The Fernald Center, originally called the Massachusetts School for Idiotic Children, was founded by reformer Samuel Gridley Howe in 1848 with a $2,500 appropriation from the Massachusetts State Legislature. The school eventually comprised 72 buildings total, located on . At its peak, some 2,500 people were confined there, most of them "feeble-minded" boys.
Under its first resident superintendent, Walter E. Fernald (1859–1924), an advocate of eugenics, the school was viewed as a model educational facility in the field of mental retardation. It was renamed in his honor in 1925, following his death the previous year.
The institution did serve a large population of mentally retarded children, but the The Boston Globe estimates that upwards of half of the inmates tested with IQs in the normal range. In the 20th century, living conditions were spartan or worse; approximately 36 children slept in each dormitory room. This situation changed radically, starting in the 1970s, when a class action suit, Ricci v. Okin, was filed to upgrade conditions at Fernald and several other state institutions for persons with mental retardation in Massachusetts. U.S. District Court Judge Joseph L. Tauro, who assumed oversight of the case in 1972, formally disengaged from the case in 1993, declaring that improvements in the care and conditions at the facilities had made them "second to none anywhere in the world."
Despite widespread reports of physical and sexual abuse, the Fernald School is best known as the site of the 1946–53 joint experiments by Harvard University and MIT that exposed young male children to repeated doses of radiation. Documents declassified in 1994 by the United States Department of Energy revealed the following details:
In 1946, one study exposed seventeen subjects to radioactive iron. The second study, which involved a series of seventeen related subexperiments, exposed fifty-seven subjects to radioactive calcium between 1950 and 1953. It is clear that the doses involved were low and that it is extremely unlikely that any of the children who were used as subjects were harmed as a consequence. These studies remain morally troubling, however, for several reasons. First, although parents or guardians were asked for their permission to have their children involved in the research, the available evidence suggests that the information provided was, at best, incomplete. Second, there is the question of the fairness of selecting institutionalized children at all, children whose life circumstances were by any standard already heavily burdened.

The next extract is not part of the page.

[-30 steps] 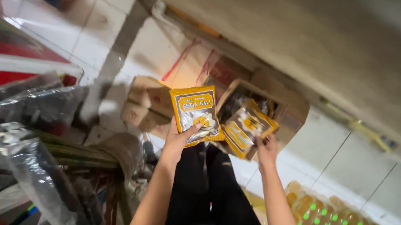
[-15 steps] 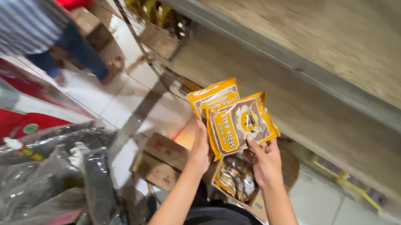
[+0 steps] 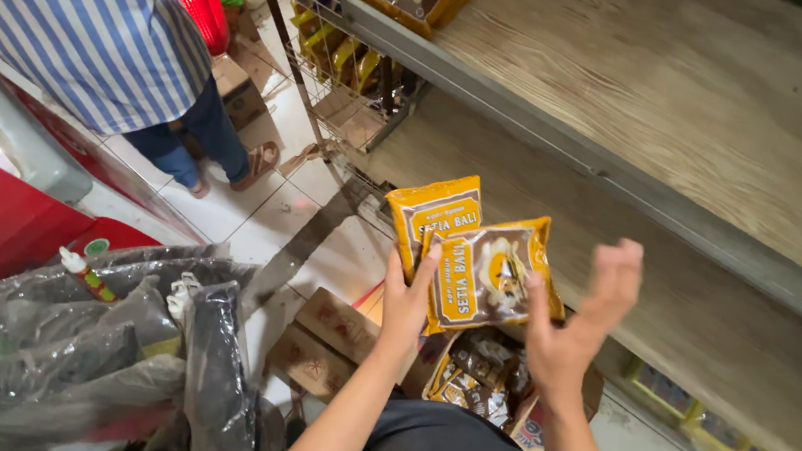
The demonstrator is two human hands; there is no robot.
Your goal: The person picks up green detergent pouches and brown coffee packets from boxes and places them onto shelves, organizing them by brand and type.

The buildings and grounds survive as a center for mentally disabled adults, operated by the Massachusetts Department of Mental Retardation. In 2001, 320 adults resided at Fernald, with ages ranging from 27 to 96 years and an average age of 47 years. According to a December 13, 2004 article in the Boston Globe, Massachusetts Governor Mitt Romney announced in 2003 that the facility would be closed and the land sold by 2007. In 2003, a coalition of family advocates and state employee unions began a campaign to save Fernald and asked U.S. District Judge Joseph L. Tauro to resume his oversight of the Ricci v. Okin class action lawsuit that had led to improvements at Fernald and the other state facilities beginning in the 1970s.
In an August 14, 2007 ruling, Judge Tauro ordered the Department of Mental Retardation to consider the individual wishes of all 185 institution residents before closing the facility. However, in September 2007, the new administration of Governor Deval Patrick appealed Tauro's ruling to the First Circuit U.S. Court of Appeals in Boston. In a statement, the Patrick administration contended that Fernald had become too expensive to continue to operate and that equal or better care could be provided in private, community-based settings for the remaining Fernald residents. The administration's cost claims have been disputed by the Fernald League for the Retarded, Inc., the Massachusetts Coalition of Families and Advocates for the Retarded, Inc. (COFAR) and other family-based organizations, which have continued to advocate for the preservation of Fernald as a site for ICF/MR-level care for its current residents. Those advocacy organizations have proposed a "postage-stamp" plan under which Fernald would be scaled back in size and the remaining portion of the campus sold for development. The Patrick administration, however, has declined to negotiate with those Fernald advocates, and has pressed ahead with its appeal and closure plans.